Al-Qaeda's Syria wing the Nusra Front alongside other militant groups who had launched the attack early on Wednesday on the border post were bombed, a militant source of the Beit al Maqdis brigade said on Thursday.
Abu Iyas al Horani, a spokesman for another militant group operating in the area, said at least six militants were killed in the latest spillover of violence in the area that lies almost 20 kilometers west of the town of Quneitra, the main urban center, which is under state control.
The crossing is monitored by the United Nations, which oversees traffic between the two enemies, but the distance between the two warring adversaries' posts is some 200 meters.
During the fighting, two Israelis were wounded by stray bullets, a trooper and a civilian, both in the Golan Heights. Israel responded with artillery fire at two Syrian army positions, the Israeli military said on Wednesday.
The so-called Syrian Observatory for Human Rights, the organization gathers information from all sides in the Syrian war, claimed 20 Syrian soldiers and 14 militants were killed in the clashes.
A UN spokeswoman earlier said the organization's peacekeepers could not confirm whether the militants had seized the crossing, "as fighting is ongoing" at one of its gates.

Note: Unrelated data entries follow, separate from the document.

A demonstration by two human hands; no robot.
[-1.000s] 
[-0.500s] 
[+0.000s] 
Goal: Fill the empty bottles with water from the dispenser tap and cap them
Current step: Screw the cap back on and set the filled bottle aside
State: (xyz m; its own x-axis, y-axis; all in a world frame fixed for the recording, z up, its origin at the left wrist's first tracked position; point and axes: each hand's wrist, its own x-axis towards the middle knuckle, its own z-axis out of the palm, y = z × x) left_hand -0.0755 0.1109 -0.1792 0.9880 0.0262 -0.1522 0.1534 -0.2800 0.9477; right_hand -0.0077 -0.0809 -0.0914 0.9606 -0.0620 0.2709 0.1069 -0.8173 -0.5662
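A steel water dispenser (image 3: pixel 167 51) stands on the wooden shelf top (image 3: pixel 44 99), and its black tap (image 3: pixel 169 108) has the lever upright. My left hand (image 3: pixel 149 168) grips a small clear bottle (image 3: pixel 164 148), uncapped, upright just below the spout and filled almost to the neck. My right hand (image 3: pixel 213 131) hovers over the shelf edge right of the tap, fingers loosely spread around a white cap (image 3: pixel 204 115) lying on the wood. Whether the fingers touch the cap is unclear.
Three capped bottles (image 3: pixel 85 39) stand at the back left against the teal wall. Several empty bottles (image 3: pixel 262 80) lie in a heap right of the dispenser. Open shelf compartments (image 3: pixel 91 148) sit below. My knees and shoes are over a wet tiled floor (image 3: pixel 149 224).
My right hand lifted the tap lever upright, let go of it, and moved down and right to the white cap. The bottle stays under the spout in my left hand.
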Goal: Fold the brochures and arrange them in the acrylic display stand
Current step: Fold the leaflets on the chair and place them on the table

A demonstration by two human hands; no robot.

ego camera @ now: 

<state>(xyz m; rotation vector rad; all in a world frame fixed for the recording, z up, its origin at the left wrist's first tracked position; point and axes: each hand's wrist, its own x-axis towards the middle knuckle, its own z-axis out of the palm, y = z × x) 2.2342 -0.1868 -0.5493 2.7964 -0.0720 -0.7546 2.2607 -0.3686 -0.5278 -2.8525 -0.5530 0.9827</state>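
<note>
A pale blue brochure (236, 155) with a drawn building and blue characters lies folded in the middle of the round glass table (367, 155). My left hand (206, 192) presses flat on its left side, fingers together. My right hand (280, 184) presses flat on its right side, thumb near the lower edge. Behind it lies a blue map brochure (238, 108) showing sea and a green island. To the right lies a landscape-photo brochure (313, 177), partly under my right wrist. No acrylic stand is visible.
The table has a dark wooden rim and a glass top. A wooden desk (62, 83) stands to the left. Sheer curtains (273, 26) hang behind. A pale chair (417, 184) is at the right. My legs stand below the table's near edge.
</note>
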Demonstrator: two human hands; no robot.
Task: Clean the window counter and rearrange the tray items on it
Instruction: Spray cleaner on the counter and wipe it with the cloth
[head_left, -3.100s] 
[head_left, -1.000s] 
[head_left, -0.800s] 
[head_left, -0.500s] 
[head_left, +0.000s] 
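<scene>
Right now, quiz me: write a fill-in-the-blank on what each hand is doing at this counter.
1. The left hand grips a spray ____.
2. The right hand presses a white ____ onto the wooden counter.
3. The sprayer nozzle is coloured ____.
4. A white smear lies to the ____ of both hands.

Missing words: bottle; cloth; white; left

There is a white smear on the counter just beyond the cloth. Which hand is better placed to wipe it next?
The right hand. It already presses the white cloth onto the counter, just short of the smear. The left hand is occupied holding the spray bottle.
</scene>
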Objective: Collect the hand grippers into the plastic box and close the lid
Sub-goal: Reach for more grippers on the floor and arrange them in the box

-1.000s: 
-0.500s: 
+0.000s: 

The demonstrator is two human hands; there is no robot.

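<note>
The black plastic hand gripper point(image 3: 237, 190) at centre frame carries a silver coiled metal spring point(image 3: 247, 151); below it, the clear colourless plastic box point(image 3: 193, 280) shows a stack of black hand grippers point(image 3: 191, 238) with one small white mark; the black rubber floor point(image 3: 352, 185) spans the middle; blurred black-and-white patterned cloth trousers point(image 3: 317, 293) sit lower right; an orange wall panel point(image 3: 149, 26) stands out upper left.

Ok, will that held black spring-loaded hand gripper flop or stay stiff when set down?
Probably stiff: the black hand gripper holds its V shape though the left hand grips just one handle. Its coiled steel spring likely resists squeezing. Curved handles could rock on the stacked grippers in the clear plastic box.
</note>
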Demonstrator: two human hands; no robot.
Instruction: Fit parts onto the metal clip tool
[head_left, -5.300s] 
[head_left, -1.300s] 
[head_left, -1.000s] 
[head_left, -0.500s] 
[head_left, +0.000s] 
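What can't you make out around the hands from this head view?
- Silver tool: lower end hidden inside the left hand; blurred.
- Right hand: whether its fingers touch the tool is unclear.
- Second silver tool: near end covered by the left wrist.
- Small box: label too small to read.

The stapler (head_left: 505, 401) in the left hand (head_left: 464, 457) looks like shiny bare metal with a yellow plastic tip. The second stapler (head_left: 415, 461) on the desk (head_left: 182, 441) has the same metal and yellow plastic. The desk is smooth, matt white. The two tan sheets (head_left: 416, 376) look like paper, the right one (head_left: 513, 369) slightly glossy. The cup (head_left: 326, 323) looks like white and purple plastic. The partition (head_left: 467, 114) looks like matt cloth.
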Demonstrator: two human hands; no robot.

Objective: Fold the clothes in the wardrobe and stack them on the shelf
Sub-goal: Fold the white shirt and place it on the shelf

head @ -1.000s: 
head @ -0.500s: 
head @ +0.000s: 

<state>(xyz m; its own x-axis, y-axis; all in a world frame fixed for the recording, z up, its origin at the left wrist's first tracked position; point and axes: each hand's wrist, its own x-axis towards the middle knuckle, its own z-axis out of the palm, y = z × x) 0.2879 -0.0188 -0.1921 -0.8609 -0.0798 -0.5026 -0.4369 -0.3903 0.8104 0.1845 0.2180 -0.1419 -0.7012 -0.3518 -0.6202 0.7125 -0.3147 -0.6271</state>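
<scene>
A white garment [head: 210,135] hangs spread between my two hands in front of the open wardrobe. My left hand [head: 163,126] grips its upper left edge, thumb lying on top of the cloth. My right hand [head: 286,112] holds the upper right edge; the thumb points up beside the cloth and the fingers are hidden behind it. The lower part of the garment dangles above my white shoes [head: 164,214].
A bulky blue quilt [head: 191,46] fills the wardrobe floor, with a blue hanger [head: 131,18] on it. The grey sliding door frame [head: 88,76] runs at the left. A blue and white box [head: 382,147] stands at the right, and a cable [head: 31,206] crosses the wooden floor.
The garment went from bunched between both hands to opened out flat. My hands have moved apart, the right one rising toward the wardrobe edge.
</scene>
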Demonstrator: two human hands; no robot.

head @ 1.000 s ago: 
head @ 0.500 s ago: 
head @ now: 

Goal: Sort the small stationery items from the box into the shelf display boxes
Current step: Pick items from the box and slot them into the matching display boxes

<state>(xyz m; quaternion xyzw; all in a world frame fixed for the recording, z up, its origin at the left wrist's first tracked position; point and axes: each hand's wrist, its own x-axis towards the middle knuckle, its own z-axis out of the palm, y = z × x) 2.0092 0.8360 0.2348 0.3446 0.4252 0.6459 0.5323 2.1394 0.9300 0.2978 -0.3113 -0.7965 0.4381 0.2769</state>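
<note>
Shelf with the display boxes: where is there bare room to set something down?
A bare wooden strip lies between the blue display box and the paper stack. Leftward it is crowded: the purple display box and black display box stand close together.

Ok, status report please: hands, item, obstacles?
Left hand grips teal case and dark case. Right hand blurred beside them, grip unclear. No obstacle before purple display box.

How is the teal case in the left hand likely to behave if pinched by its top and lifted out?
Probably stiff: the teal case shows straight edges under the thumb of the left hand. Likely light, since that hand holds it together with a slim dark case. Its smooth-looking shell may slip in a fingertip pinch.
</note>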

Militants, who included Al-Qaeda inspired terrorists, last year briefly took the Quneitra border crossing with Israel and now control many villages in the area.
Hundreds of Nusra terrorists who fled from the eastern Deir al-Zor province after being driven out by their hardline rival, the so-called Islamic State of Iraq and the Levant (ISIL), earlier this year have regrouped in southern Syria, some reports say.